• _TASK REQUIREMENTS_
Exactly as written, transcribe each record below.

• _EXTRACTED INFORMATION_
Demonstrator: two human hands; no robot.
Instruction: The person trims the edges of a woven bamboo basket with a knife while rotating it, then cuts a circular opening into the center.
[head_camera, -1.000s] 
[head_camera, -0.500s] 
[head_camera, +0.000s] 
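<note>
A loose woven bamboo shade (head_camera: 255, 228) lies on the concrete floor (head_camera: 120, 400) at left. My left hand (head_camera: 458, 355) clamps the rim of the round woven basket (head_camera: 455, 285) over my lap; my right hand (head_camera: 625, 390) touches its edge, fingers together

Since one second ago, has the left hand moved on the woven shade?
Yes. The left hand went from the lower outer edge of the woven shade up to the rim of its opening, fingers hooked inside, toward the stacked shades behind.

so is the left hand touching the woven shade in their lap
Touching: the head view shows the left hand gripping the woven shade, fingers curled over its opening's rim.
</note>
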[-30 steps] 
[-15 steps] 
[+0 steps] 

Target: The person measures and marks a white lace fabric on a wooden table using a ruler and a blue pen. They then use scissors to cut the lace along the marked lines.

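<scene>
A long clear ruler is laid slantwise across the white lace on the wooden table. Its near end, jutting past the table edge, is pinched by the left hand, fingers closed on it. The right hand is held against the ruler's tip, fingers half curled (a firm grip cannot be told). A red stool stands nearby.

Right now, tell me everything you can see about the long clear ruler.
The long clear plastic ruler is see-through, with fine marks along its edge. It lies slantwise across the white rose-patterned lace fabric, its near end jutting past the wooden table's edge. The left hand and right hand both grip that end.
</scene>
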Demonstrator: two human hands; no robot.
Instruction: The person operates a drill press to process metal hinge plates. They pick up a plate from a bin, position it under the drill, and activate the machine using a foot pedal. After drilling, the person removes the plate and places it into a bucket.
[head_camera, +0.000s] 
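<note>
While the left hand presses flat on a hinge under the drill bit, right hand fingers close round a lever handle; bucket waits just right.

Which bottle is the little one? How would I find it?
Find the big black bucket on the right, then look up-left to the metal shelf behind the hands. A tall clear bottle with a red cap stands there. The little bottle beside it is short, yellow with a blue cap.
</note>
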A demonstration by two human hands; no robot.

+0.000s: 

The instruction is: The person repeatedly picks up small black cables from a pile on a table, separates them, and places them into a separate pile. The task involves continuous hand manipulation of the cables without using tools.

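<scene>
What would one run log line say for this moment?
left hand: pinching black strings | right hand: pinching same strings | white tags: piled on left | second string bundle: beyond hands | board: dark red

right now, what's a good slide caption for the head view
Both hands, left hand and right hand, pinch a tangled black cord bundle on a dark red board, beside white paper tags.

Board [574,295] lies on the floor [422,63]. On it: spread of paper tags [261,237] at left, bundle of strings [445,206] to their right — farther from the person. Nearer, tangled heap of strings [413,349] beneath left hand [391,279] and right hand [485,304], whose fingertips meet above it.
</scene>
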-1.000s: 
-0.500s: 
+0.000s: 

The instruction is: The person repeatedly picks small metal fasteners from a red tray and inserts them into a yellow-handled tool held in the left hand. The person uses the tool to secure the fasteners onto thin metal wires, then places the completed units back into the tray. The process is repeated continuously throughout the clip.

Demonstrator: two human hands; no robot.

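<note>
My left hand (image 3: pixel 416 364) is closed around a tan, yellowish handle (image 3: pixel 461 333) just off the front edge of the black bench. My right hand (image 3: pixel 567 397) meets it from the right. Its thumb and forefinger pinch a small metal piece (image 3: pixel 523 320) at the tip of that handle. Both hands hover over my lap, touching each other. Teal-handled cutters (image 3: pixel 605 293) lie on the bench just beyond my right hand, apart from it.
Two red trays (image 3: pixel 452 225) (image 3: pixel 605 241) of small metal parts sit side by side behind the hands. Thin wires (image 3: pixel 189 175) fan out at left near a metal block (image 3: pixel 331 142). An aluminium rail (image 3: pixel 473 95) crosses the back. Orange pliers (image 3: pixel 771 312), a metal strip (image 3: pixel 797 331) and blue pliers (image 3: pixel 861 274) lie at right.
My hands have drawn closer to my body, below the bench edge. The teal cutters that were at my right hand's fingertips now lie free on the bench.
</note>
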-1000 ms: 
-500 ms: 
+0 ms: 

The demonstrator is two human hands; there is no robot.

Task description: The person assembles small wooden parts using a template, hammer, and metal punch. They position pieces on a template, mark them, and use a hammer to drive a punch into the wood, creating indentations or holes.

• _TASK ANSWER_
Demonstrator: two human hands; no robot.
Instruction: The person trims the edges of a woven bamboo basket with a knife while rotating it, then cuts a circular opening into the center.
[head_camera, -1.000s] 
[head_camera, -0.500s] 
[head_camera, +0.000s] 
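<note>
A loose woven bamboo shade (head_camera: 255, 228) lies on the concrete floor (head_camera: 120, 400) at left. My left hand (head_camera: 458, 355) clamps the rim of the round woven basket (head_camera: 455, 285) over my lap; my right hand (head_camera: 625, 390) touches its edge, fingers together

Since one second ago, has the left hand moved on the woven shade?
Yes. The left hand went from the lower outer edge of the woven shade up to the rim of its opening, fingers hooked inside, toward the stacked shades behind.

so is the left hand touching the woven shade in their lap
Touching: the head view shows the left hand gripping the woven shade, fingers curled over its opening's rim.
</note>
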[-30 steps] 
[-15 steps] 
[+0 steps] 

Target: The person measures and marks a white lace fabric on a wooden table using a ruler and a blue pen. They then use scissors to cut the lace along the marked lines.

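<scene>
A long clear ruler is laid slantwise across the white lace on the wooden table. Its near end, jutting past the table edge, is pinched by the left hand, fingers closed on it. The right hand is held against the ruler's tip, fingers half curled (a firm grip cannot be told). A red stool stands nearby.

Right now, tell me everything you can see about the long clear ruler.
The long clear plastic ruler is see-through, with fine marks along its edge. It lies slantwise across the white rose-patterned lace fabric, its near end jutting past the wooden table's edge. The left hand and right hand both grip that end.
</scene>
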Demonstrator: two human hands; no robot.
Instruction: The person operates a drill press to process metal hinge plates. They pick up a plate from a bin, position it under the drill, and activate the machine using a foot pedal. After drilling, the person removes the plate and places it into a bucket.
[head_camera, +0.000s] 
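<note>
While the left hand presses flat on a hinge under the drill bit, right hand fingers close round a lever handle; bucket waits just right.

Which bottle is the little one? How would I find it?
Find the big black bucket on the right, then look up-left to the metal shelf behind the hands. A tall clear bottle with a red cap stands there. The little bottle beside it is short, yellow with a blue cap.
</note>
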A demonstration by two human hands; no robot.

+0.000s: 

The instruction is: The person repeatedly picks up small black cables from a pile on a table, separates them, and places them into a separate pile. The task involves continuous hand manipulation of the cables without using tools.

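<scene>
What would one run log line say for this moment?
left hand: pinching black strings | right hand: pinching same strings | white tags: piled on left | second string bundle: beyond hands | board: dark red

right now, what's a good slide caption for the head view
Both hands, left hand and right hand, pinch a tangled black cord bundle on a dark red board, beside white paper tags.

Board [574,295] lies on the floor [422,63]. On it: spread of paper tags [261,237] at left, bundle of strings [445,206] to their right — farther from the person. Nearer, tangled heap of strings [413,349] beneath left hand [391,279] and right hand [485,304], whose fingertips meet above it.
</scene>
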-1.000s: 
-0.500s: 
+0.000s: 

The instruction is: The person repeatedly picks small metal fasteners from a red tray and inserts them into a yellow-handled tool held in the left hand. The person uses the tool to secure the fasteners onto thin metal wires, then places the completed units back into the tray. The process is repeated continuously throughout the clip.

Demonstrator: two human hands; no robot.

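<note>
My left hand (image 3: pixel 416 364) is closed around a tan, yellowish handle (image 3: pixel 461 333) just off the front edge of the black bench. My right hand (image 3: pixel 567 397) meets it from the right. Its thumb and forefinger pinch a small metal piece (image 3: pixel 523 320) at the tip of that handle. Both hands hover over my lap, touching each other. Teal-handled cutters (image 3: pixel 605 293) lie on the bench just beyond my right hand, apart from it.
Two red trays (image 3: pixel 452 225) (image 3: pixel 605 241) of small metal parts sit side by side behind the hands. Thin wires (image 3: pixel 189 175) fan out at left near a metal block (image 3: pixel 331 142). An aluminium rail (image 3: pixel 473 95) crosses the back. Orange pliers (image 3: pixel 771 312), a metal strip (image 3: pixel 797 331) and blue pliers (image 3: pixel 861 274) lie at right.
My hands have drawn closer to my body, below the bench edge. The teal cutters that were at my right hand's fingertips now lie free on the bench.
</note>
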-1000 ms: 
-500 ms: 
+0 ms: 

The demonstrator is two human hands; there is no robot.

Task description: The person assembles small wooden parts using a template, hammer, and metal punch. They position pieces on a template, mark them, and use a hammer to drive a punch into the wood, creating indentations or holes.

Work on the exercise is complete.